I started doing Deep Learning For Coders course this week and I am super excited. I finished a decent amount of courses on ML but mostly focused on regression and classification (SVM, linear/logistic regression etc), not so much neural nets. That being said pardon any questions that don’t make sense :slight_smile:

So I wanted to create an image classifier that classifies signatures into “real” or “fake”. What I did was I downloaded a bunch of signatures from this dataset and manually created a bunch of fake signatures. Basically you can think of a fake signature as a line or X or some sort of a simple shape.

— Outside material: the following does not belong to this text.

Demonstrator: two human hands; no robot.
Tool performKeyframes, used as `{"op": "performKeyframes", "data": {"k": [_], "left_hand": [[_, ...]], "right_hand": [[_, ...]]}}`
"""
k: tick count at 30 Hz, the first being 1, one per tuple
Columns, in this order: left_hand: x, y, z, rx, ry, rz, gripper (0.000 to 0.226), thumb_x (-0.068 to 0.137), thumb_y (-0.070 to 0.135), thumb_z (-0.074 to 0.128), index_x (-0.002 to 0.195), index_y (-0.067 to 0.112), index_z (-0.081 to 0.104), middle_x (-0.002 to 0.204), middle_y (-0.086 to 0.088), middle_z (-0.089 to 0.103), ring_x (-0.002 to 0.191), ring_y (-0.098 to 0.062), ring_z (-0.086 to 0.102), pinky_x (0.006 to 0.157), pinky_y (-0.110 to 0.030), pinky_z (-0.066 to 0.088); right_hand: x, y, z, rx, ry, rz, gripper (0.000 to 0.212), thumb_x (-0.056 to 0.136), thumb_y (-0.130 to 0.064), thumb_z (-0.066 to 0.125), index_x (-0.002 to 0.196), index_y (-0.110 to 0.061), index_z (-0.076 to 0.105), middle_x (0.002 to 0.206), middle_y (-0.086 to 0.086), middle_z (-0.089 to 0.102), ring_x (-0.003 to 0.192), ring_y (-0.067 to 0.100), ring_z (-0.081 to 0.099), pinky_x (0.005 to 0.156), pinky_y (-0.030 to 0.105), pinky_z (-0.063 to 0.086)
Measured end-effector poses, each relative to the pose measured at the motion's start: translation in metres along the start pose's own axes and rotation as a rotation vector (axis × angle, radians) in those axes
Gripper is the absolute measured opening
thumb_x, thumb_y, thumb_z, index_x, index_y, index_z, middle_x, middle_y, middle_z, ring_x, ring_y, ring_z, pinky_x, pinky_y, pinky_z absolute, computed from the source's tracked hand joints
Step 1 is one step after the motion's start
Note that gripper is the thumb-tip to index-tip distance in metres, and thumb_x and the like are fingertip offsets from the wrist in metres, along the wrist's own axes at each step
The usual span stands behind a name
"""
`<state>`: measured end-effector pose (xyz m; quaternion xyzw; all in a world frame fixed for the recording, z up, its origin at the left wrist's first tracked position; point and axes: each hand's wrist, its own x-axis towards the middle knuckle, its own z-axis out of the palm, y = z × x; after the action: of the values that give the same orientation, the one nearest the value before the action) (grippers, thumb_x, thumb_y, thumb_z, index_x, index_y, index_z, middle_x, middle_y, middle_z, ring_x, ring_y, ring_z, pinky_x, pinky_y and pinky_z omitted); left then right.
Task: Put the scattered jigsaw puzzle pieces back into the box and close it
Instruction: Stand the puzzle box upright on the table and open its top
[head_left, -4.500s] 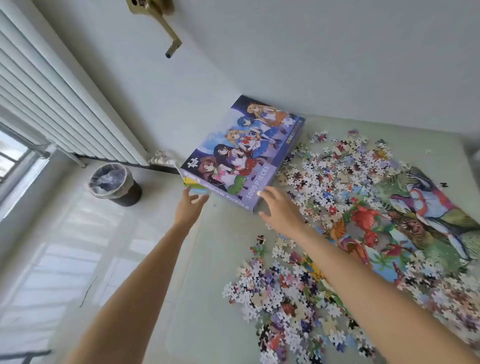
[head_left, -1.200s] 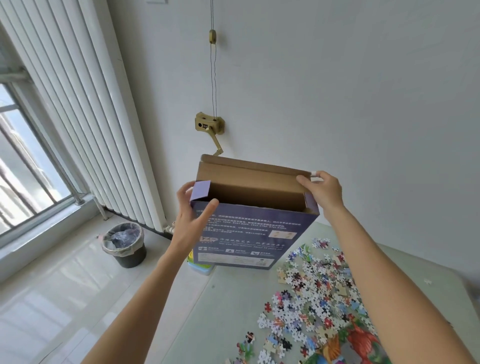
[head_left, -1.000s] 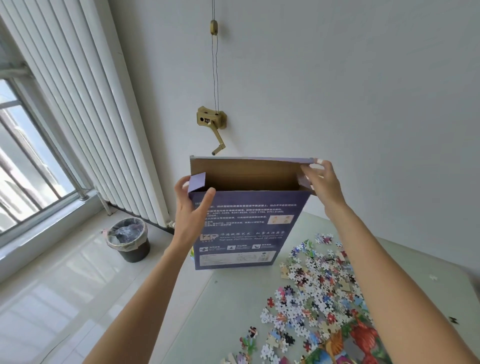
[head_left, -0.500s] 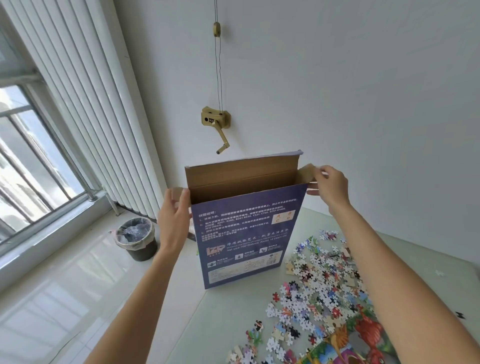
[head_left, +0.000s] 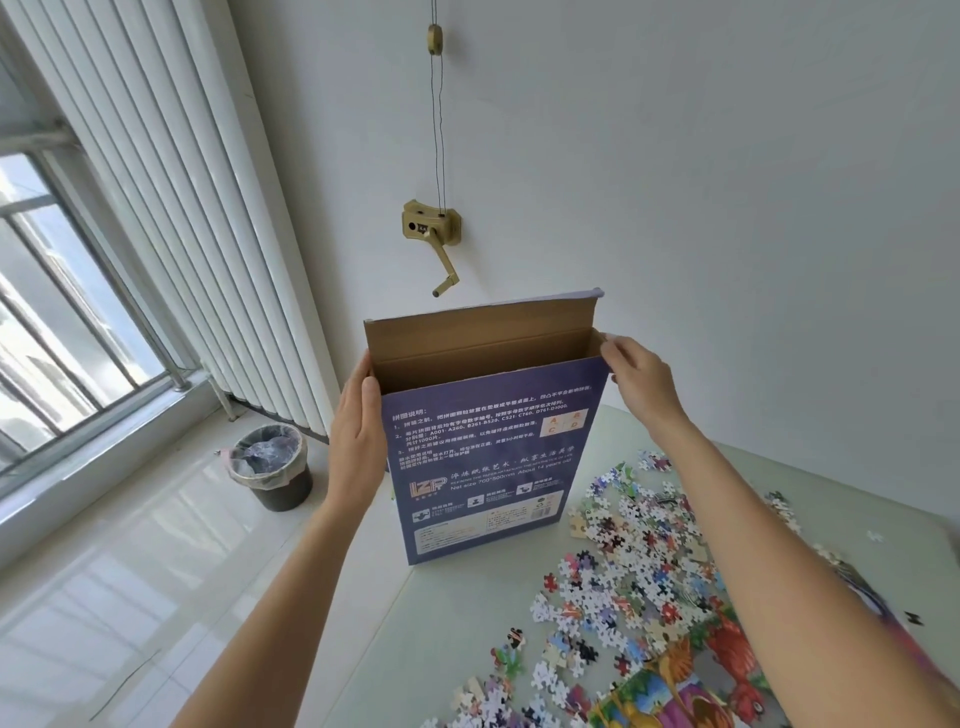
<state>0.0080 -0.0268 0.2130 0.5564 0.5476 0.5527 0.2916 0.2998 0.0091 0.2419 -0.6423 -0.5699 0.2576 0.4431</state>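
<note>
The purple puzzle box (head_left: 483, 467) stands upright on its short end at the table's near-left corner, printed back facing me. Its top is open, with the brown lid flap (head_left: 483, 327) raised behind the opening. My left hand (head_left: 356, 431) grips the box's left edge near the top. My right hand (head_left: 641, 382) pinches the small side flap at the top right corner. Scattered jigsaw pieces (head_left: 634, 561) lie on the table to the right of the box and toward me. A partly assembled colourful section (head_left: 691, 675) lies at the lower right.
The pale green table (head_left: 457, 613) ends just left of the box. A dark bin (head_left: 272, 467) with a plastic liner stands on the tiled floor to the left. A white radiator (head_left: 171, 208) and a window fill the left wall. A brass crank (head_left: 434, 239) hangs on the wall above the box.
The box went from lying face-up on the table to standing on end with its top opened. In the last second my left hand slid to the box's left edge.
</note>
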Motion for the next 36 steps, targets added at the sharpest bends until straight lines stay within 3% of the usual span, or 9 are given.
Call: {"op": "performKeyframes", "data": {"k": [4,7,9,13,18,22,26,30,36], "left_hand": [[-0.002,0.007,-0.001,-0.020,-0.003,-0.026,0.048,0.099,0.038,0.035,0.145,0.028,0.027,0.146,0.009,0.037,0.131,-0.003,0.035,0.112,-0.035,0.030],[-0.002,0.011,-0.006,0.017,0.028,-0.002,0.053,0.094,0.039,0.048,0.143,0.036,0.027,0.144,0.009,0.039,0.128,-0.004,0.038,0.105,-0.032,0.034],[-0.002,0.012,-0.009,0.049,0.041,0.018,0.058,0.090,0.037,0.055,0.141,0.039,0.027,0.138,0.006,0.045,0.123,-0.005,0.041,0.101,-0.031,0.035],[0.001,0.017,-0.010,0.116,0.078,0.078,0.065,0.087,0.031,0.063,0.141,0.036,0.026,0.144,0.004,0.036,0.129,-0.011,0.036,0.101,-0.030,0.033],[0.004,0.023,-0.011,0.052,0.114,0.073,0.071,0.084,0.029,0.066,0.142,0.032,0.025,0.148,0.004,0.026,0.122,-0.004,0.036,0.099,-0.026,0.036],[0.008,0.023,-0.012,-0.001,0.065,-0.005,0.078,0.083,0.030,0.068,0.144,0.033,0.020,0.150,0.003,0.027,0.118,-0.011,0.041,0.091,-0.027,0.041],[0.010,0.024,-0.012,-0.021,-0.009,-0.080,0.088,0.081,0.027,0.070,0.147,0.031,0.012,0.145,-0.003,0.038,0.114,-0.007,0.042,0.084,-0.022,0.040],[0.011,0.024,-0.014,-0.055,-0.013,-0.122,0.092,0.082,0.025,0.070,0.148,0.029,0.006,0.120,0.006,0.054,0.109,-0.003,0.046,0.086,-0.019,0.037],[0.014,0.025,-0.012,-0.011,-0.017,-0.114,0.088,0.082,0.025,0.070,0.148,0.029,0.012,0.151,0.000,0.027,0.112,-0.005,0.038,0.059,0.000,0.037]], "right_hand": [[-0.001,-0.005,0.001,-0.017,-0.005,-0.013,0.040,0.099,-0.032,0.037,0.135,-0.015,0.041,0.135,0.002,0.049,0.106,0.008,0.048,0.064,0.008,0.041],[-0.001,-0.009,-0.001,-0.133,-0.009,-0.080,0.045,0.098,-0.035,0.038,0.139,-0.017,0.036,0.141,0.003,0.043,0.123,0.017,0.045,0.084,0.024,0.046],[-0.002,-0.011,-0.002,-0.235,0.008,-0.132,0.045,0.098,-0.036,0.039,0.138,-0.017,0.036,0.142,0.004,0.041,0.125,0.018,0.043,0.086,0.026,0.042],[-0.002,-0.014,-0.006,-0.329,0.055,-0.181,0.041,0.097,-0.035,0.041,0.135,-0.017,0.040,0.143,0.005,0.039,0.126,0.020,0.040,0.086,0.025,0.040],[-0.003,-0.023,-0.010,-0.412,0.140,-0.217,0.038,0.097,-0.033,0.043,0.130,-0.016,0.047,0.141,0.006,0.042,0.128,0.025,0.038,0.102,0.043,0.037],[-0.006,-0.028,-0.012,-0.551,0.211,-0.396,0.031,0.095,-0.026,0.048,0.120,-0.010,0.056,0.131,0.008,0.053,0.123,0.025,0.044,0.102,0.038,0.033],[-0.001,-0.039,0.003,-0.673,0.045,-0.607,0.039,0.096,-0.034,0.039,0.126,-0.015,0.055,0.130,0.005,0.055,0.126,0.023,0.044,0.105,0.038,0.030],[0.014,-0.048,0.024,-0.821,-0.170,-0.488,0.050,0.098,-0.049,0.019,0.144,-0.030,0.029,0.150,-0.002,0.031,0.141,0.018,0.019,0.115,0.046,0.005],[0.027,-0.061,0.036,-0.923,-0.331,-0.355,0.055,0.097,-0.053,0.011,0.137,-0.030,0.042,0.144,-0.006,0.042,0.135,0.017,0.035,0.115,0.053,0.003]]}}
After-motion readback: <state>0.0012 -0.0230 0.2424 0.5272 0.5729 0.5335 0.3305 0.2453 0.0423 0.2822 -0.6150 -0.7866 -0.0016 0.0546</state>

I managed to get a classifier that has around 3% error rate without “unfreezing” it. I’m pretty excited about that :tada:

One thing I was struggling with (and where most of my time went) was data collection and processing. Specifically I was struggling with creating data for a binary classifier (ie hot dog or not a hot dog). The only way that worked was to create a csv with links to images and having 0 for “fake signatures” and 1 for “real signatures”. Is there any other way of doing this? I really liked approach Jeremy took in lesson 1 with just having label in the name of the file but I was not able to make that work. :confused:

Another thing I’m trying to figure out is what’s the best way to go about storing your own notebooks? I created a VM in GC and it works like a champ, the only thing is I pulled down original course repo and I can’t push there. Do you just fork the repo or do something else? Another a bit confusing thing was where do you store your own datasets? I know by default when you download them with untar_data they go to .fastai but what if you upload your dataset?

Last question I had was regarding unfreezing a model. When I do that last two error rates are 0 which smells super fishy :slight_smile: Do you guys had any idea on why?

Thank you everyone, I’m super excited to go through this course! :muscle:

You can use a number of things :slight_smile: Continuing into lesson 2, Jeremy will show a from_folder method in which you’d simply have a “real” folder and a “fake” folder and you’re good to go!

For storage, etc, I use google colaboratory and grab the notebook via “open from github” and it’s good to go.

I usually upload my own datasets to google drive and can utilize colab to grab my drive and everything is there, or just upload it onto their server.

To the fishiness, try keeping some data out that the model is never trained on, and see if it guesses it right :slight_smile:

Welcome to the course and the forums!!!

1 Like

Sounds good and thank you!